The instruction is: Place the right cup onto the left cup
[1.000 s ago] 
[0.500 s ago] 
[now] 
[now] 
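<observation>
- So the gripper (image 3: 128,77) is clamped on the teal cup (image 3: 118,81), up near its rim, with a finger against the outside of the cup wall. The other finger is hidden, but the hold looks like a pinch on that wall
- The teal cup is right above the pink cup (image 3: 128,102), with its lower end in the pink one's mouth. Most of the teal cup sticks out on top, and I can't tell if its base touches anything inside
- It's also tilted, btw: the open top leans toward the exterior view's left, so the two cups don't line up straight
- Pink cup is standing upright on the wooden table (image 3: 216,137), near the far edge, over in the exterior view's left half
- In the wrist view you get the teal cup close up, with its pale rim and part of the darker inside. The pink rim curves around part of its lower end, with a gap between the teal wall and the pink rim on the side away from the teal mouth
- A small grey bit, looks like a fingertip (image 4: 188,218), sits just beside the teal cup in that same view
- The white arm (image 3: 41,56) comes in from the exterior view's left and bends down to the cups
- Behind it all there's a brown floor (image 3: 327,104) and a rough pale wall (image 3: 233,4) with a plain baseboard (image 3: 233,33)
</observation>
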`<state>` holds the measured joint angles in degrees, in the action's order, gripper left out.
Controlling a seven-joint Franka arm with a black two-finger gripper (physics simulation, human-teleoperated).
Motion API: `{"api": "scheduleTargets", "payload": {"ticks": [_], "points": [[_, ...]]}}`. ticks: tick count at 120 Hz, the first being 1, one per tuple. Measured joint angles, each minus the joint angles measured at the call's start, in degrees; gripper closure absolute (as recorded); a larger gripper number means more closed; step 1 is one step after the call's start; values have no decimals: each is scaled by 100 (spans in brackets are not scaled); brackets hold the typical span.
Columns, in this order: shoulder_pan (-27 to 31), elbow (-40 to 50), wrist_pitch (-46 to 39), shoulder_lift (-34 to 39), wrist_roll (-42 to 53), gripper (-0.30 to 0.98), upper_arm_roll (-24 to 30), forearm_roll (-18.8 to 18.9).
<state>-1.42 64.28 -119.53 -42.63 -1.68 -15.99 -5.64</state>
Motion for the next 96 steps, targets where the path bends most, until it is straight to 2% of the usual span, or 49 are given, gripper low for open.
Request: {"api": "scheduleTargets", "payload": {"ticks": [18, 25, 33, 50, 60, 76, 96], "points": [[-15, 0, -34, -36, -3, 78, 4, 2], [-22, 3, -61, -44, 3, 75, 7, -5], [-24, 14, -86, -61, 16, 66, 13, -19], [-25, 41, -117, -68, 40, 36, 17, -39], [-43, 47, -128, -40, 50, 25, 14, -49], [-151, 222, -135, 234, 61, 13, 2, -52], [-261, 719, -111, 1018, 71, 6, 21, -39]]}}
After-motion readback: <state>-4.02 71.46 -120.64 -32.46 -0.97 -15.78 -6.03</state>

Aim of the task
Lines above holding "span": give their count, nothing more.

Response to this task
2